**What is being asked**
Of the entries below, return exactly those lines that fall between the one containing "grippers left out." and the one containing "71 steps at", the two end lines included.

--------------------

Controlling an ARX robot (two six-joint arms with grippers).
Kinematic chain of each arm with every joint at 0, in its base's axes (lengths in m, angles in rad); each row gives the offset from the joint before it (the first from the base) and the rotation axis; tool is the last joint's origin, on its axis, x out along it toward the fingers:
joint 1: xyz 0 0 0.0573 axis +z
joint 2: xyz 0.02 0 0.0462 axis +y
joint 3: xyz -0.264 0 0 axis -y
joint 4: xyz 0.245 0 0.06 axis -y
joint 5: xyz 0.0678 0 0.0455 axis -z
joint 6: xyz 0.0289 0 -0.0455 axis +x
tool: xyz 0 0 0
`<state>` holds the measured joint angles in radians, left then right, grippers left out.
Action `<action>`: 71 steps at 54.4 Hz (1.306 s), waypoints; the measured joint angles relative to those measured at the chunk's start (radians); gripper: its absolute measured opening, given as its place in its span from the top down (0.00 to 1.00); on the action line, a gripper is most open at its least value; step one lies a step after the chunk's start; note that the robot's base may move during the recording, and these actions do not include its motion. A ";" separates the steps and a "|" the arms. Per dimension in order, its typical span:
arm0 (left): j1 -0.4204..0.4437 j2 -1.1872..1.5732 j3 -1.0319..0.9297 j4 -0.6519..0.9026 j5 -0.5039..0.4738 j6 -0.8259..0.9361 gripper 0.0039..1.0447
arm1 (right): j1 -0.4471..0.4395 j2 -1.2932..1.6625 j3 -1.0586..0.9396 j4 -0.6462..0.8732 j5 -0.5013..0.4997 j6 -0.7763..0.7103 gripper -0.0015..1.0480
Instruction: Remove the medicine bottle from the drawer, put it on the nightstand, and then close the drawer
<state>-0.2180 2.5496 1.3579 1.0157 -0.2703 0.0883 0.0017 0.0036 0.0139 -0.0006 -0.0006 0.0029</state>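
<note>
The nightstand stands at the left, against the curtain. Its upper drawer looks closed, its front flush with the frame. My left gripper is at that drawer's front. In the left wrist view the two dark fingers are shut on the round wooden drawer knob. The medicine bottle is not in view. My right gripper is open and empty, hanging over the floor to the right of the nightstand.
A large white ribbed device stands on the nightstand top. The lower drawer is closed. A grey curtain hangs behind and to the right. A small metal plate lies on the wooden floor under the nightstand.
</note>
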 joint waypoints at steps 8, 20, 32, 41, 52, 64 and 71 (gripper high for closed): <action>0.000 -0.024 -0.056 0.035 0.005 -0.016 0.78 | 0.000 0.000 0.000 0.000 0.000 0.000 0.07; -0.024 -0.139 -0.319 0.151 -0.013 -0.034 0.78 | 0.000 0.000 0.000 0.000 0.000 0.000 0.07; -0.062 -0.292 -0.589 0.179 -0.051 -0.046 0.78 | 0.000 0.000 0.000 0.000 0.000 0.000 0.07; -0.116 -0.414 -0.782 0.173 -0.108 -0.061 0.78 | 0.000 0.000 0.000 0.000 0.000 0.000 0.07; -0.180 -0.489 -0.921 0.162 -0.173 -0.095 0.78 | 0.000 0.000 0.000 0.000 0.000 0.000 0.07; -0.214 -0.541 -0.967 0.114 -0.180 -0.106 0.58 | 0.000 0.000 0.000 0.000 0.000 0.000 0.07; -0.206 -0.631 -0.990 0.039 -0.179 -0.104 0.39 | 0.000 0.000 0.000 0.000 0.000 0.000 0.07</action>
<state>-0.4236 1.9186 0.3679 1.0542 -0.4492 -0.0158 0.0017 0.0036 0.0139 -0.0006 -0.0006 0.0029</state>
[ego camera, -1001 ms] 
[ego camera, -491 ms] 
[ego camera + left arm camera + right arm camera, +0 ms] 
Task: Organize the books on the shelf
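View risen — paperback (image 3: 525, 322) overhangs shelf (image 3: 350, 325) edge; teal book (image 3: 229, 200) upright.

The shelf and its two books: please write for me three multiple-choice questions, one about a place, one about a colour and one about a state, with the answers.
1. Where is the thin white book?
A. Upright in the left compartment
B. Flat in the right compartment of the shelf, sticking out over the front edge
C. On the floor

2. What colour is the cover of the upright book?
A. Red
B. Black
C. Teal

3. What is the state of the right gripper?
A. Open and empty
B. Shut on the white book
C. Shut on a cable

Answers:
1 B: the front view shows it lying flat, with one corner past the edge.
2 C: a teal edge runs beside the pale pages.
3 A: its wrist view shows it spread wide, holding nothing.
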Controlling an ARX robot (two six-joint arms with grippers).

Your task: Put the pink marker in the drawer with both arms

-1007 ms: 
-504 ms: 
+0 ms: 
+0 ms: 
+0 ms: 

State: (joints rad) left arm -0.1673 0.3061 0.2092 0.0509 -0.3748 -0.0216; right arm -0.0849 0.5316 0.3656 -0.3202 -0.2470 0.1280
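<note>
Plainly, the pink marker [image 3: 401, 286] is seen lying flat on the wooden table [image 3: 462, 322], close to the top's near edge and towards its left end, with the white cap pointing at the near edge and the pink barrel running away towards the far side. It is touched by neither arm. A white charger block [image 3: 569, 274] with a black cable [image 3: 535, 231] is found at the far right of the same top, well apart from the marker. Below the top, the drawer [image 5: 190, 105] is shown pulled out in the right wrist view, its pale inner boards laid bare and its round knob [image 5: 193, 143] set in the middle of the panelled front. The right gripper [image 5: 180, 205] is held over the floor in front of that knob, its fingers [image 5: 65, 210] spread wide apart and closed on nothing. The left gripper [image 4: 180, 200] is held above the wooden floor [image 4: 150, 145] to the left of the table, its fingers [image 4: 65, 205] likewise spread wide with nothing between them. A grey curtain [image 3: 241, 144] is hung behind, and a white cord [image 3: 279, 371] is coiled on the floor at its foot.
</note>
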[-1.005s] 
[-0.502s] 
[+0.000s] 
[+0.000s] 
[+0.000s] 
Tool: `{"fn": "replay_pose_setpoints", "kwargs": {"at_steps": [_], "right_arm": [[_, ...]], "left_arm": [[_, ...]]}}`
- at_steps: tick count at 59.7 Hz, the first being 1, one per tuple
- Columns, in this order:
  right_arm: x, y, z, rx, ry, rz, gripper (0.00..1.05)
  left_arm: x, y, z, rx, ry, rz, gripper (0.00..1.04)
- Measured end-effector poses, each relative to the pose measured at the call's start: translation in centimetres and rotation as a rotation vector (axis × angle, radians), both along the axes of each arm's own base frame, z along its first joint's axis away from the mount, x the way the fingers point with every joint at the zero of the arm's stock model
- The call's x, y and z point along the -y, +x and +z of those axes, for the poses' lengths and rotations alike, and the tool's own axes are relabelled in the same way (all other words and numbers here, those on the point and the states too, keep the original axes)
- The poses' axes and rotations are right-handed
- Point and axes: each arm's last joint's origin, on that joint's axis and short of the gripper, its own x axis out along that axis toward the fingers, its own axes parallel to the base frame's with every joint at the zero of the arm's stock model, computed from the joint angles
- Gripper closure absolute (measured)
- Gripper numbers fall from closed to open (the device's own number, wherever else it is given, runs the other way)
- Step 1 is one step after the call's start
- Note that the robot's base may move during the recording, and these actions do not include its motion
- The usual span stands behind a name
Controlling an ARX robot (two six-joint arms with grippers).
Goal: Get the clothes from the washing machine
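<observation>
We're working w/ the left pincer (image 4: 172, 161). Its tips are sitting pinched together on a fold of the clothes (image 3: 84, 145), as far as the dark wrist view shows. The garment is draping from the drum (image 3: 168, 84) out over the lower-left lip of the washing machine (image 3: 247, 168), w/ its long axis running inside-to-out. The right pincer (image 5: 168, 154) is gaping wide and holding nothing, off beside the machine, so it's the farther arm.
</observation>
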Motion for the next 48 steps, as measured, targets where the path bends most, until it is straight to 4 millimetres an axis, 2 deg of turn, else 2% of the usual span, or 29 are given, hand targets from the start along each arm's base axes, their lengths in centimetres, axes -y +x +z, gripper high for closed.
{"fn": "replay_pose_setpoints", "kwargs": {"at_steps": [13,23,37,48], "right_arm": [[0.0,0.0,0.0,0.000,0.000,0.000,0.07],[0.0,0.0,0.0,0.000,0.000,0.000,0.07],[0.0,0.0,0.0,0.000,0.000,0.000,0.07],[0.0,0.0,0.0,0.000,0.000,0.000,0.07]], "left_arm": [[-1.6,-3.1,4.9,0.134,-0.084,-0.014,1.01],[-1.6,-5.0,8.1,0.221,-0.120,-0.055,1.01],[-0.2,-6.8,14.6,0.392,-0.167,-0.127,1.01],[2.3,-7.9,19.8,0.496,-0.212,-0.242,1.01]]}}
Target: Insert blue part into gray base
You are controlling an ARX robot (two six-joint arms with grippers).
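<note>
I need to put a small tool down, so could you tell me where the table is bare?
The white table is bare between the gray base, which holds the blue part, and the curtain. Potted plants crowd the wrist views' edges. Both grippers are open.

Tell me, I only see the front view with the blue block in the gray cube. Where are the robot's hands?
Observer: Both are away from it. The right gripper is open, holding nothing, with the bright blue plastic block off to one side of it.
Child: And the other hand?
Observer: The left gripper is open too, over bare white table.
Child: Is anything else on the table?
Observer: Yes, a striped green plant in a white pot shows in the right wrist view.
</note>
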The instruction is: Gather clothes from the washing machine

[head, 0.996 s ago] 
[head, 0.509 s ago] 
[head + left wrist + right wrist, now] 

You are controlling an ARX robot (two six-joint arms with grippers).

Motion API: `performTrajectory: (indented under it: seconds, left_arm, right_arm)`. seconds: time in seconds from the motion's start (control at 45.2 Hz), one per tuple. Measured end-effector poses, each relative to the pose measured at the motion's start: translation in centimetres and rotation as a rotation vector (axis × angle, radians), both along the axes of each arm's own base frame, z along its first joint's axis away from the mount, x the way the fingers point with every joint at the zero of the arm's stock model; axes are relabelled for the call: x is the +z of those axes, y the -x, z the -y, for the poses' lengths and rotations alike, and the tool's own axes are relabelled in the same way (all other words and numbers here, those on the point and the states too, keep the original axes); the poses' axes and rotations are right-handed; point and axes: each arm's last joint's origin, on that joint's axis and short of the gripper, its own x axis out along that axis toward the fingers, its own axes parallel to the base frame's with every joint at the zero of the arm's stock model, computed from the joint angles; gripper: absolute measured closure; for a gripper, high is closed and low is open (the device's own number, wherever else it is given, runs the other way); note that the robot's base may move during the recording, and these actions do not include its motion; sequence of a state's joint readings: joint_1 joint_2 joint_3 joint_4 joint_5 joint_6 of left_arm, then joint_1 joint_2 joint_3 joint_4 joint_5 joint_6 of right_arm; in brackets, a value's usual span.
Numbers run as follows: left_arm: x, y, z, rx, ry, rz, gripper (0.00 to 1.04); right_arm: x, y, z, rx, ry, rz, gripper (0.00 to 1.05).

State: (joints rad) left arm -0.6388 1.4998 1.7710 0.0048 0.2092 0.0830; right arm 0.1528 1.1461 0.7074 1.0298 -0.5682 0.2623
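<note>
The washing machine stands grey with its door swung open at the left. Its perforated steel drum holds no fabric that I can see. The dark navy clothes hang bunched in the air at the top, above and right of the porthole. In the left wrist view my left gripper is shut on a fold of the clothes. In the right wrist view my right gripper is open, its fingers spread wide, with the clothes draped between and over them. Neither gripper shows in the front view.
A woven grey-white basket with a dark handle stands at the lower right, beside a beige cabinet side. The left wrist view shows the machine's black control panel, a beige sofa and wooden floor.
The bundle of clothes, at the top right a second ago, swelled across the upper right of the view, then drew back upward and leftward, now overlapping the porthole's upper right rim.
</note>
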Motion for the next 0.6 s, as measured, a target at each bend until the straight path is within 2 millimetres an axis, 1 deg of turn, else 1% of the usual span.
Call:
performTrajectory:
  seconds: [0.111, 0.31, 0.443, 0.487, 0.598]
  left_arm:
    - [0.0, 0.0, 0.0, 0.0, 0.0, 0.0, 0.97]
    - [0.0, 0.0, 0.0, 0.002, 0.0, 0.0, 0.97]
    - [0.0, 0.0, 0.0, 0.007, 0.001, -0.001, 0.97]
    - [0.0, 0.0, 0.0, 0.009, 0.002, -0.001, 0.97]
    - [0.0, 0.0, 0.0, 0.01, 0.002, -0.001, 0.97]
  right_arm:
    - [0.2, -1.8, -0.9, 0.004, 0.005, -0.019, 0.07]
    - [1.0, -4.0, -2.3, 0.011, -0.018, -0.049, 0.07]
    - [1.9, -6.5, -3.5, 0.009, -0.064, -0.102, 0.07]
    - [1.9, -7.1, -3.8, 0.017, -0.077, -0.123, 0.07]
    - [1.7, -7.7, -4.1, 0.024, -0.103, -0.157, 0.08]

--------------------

**Exercise response**
`<state>` holds the measured joint angles in radians, left then right, grippers left out.
Action `<action>`: 71 steps at 54.4 Hz (1.306 s), waypoints; the measured joint angles relative to those measured at the chunk's start (radians); gripper: its absolute measured opening, given as its place in its span from the top down (0.00 to 1.00); on the action line, a gripper is most open at its least value; step one lies a step after the chunk's start; note that the robot's base may move during the recording, and these actions do not include its motion. A ";" separates the steps and a "|" the arms. Per dimension in order, its typical span:

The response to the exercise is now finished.